The problem → Look through the entries for the string "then", and copy each line that holds it.

Material for the task →
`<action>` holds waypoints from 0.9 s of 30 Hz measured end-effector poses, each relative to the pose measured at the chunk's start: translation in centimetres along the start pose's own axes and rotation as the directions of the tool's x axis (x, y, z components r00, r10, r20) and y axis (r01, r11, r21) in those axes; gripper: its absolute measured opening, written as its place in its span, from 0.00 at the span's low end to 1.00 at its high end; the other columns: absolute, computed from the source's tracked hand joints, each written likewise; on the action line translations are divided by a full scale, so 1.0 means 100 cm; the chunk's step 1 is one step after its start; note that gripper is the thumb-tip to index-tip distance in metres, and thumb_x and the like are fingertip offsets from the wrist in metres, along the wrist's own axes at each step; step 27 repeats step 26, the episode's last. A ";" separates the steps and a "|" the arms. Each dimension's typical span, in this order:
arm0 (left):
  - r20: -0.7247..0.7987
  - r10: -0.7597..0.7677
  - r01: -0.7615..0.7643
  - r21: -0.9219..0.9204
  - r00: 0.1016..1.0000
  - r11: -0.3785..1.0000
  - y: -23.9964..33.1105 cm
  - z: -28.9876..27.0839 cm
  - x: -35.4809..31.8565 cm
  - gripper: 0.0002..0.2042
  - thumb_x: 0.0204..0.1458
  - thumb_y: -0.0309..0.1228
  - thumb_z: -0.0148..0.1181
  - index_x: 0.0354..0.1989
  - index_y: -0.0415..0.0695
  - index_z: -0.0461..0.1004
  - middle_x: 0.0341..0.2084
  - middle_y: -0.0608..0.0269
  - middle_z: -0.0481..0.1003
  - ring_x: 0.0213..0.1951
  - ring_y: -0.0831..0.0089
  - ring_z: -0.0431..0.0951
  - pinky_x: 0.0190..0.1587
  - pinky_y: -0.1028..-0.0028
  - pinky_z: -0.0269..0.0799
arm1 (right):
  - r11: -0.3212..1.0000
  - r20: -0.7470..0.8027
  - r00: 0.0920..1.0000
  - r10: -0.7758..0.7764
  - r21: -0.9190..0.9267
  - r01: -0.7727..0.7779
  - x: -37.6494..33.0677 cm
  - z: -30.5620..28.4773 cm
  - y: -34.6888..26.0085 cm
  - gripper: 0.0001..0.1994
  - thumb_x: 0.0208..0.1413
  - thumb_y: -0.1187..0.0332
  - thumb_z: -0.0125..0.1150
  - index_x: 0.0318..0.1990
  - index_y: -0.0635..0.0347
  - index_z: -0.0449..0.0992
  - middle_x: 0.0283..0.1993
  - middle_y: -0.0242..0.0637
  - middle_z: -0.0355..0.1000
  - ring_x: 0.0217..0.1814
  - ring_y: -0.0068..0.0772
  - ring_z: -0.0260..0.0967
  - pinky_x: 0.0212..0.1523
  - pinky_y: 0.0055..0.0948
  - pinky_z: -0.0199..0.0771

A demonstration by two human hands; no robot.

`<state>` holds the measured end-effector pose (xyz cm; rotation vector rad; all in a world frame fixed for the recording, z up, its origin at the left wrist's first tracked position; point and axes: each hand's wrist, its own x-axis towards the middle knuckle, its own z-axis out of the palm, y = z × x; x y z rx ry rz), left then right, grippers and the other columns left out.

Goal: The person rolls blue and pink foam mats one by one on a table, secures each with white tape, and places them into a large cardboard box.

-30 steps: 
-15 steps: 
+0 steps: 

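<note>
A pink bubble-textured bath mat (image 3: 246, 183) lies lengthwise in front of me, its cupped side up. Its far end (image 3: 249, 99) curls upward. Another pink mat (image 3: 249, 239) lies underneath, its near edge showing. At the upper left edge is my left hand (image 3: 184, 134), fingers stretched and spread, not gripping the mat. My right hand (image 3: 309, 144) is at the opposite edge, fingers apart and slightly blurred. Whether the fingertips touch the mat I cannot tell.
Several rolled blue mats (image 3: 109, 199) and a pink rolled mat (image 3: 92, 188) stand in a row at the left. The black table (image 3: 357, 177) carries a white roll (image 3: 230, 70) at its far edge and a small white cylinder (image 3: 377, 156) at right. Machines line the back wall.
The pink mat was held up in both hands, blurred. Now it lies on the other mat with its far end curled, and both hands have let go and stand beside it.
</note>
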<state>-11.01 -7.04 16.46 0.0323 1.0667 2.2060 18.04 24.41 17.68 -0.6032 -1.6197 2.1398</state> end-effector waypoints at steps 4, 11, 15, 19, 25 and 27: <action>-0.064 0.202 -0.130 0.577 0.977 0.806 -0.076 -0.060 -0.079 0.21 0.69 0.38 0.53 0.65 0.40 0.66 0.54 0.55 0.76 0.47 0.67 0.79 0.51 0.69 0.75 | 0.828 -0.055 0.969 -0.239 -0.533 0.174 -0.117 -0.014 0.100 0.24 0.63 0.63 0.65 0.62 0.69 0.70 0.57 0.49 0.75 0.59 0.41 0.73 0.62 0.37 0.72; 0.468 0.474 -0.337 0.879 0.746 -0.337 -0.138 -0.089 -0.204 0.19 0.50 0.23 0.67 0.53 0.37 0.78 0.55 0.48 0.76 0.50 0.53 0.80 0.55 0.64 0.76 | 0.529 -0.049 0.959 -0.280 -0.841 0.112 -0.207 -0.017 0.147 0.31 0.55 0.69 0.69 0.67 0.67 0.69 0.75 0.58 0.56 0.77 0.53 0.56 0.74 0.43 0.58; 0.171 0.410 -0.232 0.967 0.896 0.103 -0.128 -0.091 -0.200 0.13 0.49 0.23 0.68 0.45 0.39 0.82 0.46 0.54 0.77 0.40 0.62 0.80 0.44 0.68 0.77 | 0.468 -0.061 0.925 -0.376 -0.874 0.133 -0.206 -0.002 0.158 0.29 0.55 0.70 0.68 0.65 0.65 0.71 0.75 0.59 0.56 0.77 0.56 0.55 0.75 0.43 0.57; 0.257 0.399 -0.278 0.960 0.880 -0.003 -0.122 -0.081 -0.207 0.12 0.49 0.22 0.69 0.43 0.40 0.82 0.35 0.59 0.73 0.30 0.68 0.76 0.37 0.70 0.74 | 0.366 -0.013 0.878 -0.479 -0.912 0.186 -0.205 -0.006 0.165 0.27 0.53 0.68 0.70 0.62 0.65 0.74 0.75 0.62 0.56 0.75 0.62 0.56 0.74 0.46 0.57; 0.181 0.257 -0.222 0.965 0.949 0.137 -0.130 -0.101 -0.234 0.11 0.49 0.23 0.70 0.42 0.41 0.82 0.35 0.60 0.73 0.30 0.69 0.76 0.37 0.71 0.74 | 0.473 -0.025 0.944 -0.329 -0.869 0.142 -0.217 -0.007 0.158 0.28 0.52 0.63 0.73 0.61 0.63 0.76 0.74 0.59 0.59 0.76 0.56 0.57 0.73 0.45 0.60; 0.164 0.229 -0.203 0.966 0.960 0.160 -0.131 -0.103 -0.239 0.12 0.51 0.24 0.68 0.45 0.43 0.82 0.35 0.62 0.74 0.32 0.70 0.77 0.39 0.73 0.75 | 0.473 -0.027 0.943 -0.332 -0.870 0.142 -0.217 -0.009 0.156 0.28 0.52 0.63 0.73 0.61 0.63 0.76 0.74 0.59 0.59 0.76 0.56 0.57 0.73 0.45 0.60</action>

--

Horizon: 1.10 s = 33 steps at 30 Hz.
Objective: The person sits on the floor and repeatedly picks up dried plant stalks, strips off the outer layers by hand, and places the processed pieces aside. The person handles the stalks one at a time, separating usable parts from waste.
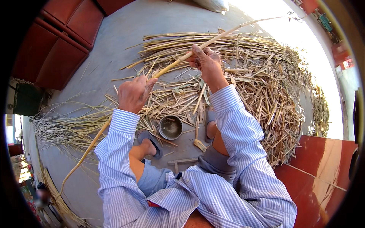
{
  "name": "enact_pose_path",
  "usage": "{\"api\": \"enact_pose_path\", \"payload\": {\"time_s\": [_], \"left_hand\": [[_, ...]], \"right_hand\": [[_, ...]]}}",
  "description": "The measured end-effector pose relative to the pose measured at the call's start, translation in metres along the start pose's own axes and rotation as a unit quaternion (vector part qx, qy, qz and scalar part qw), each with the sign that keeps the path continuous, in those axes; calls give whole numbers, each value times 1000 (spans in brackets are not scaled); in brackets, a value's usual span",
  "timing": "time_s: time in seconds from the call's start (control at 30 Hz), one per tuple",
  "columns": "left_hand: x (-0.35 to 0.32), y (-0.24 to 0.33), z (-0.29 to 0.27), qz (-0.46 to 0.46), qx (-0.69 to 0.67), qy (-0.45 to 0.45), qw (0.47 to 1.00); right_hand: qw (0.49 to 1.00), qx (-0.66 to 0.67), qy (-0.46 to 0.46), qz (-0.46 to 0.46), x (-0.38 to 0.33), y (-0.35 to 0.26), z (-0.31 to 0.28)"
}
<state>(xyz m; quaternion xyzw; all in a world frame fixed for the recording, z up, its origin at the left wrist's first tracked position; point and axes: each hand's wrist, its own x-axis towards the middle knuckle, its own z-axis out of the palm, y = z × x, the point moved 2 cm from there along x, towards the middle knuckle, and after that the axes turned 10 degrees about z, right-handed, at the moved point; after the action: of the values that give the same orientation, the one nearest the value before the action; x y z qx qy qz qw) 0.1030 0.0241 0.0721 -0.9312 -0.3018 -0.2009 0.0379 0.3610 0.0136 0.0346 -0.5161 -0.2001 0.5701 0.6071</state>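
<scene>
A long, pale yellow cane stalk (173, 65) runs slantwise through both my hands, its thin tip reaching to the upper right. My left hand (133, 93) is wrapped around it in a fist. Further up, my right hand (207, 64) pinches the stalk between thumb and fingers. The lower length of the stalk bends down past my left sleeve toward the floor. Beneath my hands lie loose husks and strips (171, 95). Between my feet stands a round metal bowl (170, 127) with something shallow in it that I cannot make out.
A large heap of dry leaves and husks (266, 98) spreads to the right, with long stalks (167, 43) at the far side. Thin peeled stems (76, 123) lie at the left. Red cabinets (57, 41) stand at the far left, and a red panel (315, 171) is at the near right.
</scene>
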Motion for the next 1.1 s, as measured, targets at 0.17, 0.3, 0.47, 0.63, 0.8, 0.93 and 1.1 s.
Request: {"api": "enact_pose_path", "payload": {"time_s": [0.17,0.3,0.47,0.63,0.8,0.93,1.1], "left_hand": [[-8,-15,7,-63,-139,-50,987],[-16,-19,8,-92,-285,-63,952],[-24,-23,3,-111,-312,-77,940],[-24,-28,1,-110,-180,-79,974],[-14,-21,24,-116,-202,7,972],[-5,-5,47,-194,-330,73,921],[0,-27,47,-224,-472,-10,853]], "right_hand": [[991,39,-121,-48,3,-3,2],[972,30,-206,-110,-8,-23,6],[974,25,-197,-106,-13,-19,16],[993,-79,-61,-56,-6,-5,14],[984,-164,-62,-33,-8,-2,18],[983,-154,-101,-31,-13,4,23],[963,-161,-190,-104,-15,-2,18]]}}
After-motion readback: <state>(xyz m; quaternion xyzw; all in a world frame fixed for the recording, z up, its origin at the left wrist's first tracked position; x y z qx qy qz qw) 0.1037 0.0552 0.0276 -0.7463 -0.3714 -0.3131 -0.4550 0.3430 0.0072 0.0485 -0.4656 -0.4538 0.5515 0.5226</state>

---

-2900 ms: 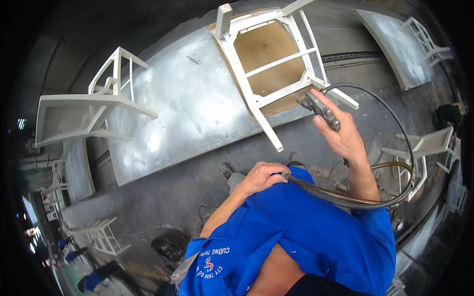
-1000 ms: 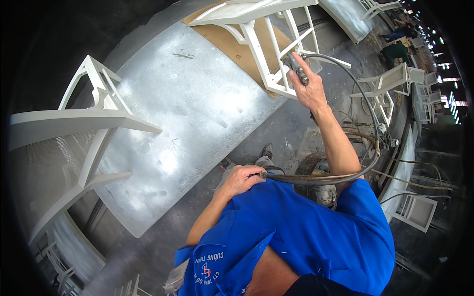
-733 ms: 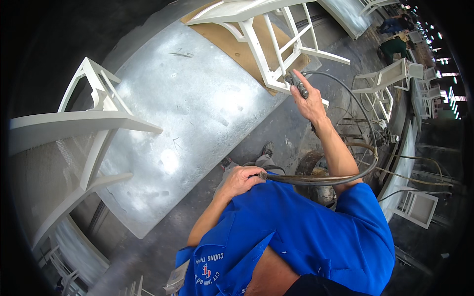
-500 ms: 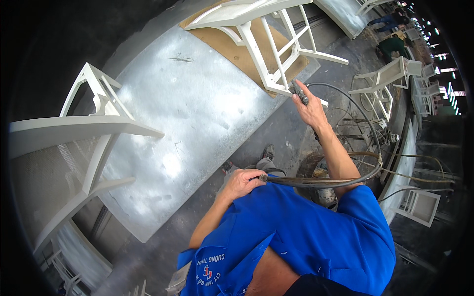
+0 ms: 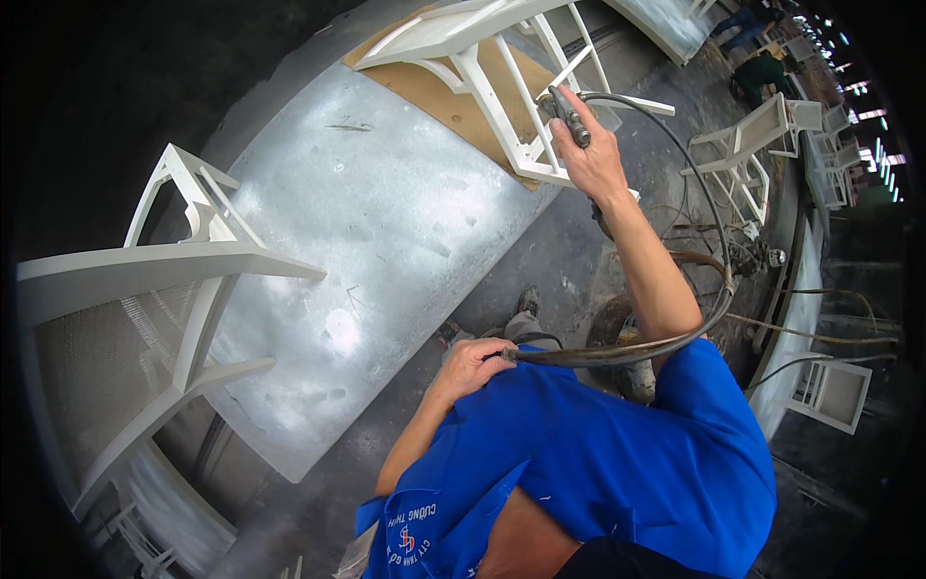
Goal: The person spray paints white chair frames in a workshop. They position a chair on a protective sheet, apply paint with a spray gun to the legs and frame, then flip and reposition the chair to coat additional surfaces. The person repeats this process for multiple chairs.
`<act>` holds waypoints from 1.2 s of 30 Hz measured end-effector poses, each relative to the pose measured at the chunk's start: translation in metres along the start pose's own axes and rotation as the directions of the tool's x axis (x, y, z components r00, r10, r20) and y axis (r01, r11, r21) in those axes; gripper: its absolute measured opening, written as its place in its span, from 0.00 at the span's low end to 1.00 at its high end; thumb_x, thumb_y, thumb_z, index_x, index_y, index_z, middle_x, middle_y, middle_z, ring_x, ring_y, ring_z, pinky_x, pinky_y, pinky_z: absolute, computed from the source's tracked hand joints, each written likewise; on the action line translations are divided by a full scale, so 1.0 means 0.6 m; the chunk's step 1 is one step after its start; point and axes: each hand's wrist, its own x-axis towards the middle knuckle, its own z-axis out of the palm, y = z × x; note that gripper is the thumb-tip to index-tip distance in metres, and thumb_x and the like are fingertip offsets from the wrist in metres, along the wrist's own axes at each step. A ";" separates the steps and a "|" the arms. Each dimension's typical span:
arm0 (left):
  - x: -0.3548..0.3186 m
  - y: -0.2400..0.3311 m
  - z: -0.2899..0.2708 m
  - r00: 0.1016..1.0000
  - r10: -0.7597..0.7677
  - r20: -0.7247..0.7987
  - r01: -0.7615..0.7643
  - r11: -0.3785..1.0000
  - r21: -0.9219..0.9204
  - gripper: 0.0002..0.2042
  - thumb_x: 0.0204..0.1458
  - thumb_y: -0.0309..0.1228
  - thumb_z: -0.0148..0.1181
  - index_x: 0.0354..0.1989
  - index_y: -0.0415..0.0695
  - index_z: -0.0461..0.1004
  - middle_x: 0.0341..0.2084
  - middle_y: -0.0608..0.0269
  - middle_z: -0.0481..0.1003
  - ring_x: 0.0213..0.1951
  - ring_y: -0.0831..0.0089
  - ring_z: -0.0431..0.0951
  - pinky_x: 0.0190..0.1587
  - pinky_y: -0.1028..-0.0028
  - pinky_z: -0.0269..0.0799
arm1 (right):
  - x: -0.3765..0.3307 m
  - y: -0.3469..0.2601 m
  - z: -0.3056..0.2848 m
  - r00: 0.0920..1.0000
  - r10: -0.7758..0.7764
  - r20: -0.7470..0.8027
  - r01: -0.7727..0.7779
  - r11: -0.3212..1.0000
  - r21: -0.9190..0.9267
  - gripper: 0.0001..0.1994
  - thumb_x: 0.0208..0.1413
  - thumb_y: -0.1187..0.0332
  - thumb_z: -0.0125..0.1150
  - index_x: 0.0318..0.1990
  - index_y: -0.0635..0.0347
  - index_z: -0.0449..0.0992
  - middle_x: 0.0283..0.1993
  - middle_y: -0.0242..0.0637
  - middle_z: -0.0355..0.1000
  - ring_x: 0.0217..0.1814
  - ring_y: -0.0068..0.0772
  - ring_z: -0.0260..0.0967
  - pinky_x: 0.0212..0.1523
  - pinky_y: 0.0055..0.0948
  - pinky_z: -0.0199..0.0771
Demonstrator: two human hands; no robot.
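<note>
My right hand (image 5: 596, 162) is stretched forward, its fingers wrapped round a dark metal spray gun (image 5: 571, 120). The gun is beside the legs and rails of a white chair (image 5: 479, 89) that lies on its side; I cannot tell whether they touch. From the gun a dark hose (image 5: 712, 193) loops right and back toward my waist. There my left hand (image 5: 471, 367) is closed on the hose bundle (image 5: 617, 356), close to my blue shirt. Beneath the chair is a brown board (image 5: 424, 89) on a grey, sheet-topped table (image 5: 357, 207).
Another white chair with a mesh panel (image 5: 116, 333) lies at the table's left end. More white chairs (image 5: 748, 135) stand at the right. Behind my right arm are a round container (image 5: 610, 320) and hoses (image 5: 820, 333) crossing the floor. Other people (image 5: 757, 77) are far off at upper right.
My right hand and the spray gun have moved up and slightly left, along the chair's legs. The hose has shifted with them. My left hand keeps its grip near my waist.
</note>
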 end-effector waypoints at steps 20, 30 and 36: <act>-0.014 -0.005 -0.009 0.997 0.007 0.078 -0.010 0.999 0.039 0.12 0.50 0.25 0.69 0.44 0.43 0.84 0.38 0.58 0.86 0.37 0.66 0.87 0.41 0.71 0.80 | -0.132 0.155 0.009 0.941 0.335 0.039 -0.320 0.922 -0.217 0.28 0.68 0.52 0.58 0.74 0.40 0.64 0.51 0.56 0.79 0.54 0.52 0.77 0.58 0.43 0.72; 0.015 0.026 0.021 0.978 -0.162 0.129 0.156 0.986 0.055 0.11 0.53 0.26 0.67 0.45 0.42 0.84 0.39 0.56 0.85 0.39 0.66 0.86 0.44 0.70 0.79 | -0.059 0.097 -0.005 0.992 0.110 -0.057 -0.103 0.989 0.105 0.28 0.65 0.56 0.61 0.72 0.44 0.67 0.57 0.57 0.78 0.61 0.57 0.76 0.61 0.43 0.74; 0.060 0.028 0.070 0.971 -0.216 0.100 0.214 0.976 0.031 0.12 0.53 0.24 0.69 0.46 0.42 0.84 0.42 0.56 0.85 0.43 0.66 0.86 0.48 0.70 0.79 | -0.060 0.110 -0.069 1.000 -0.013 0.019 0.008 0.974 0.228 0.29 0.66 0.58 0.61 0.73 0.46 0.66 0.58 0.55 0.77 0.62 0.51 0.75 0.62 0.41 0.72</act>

Result of the exercise →
`<state>` holds the measured end-effector pose (xyz cm; rotation vector rad; all in a world frame fixed for the recording, z up, its origin at the left wrist's first tracked position; point and axes: each hand's wrist, its own x-axis towards the middle knuckle, its own z-axis out of the palm, y = z × x; x y z rx ry rz), left then right, grippers and the other columns left out.
Goal: The person spray paints white chair frames in a workshop. They position a chair on a protective sheet, apply paint with a spray gun to the legs and frame, then flip and reposition the chair to coat additional surfaces. The person repeats this process for multiple chairs.

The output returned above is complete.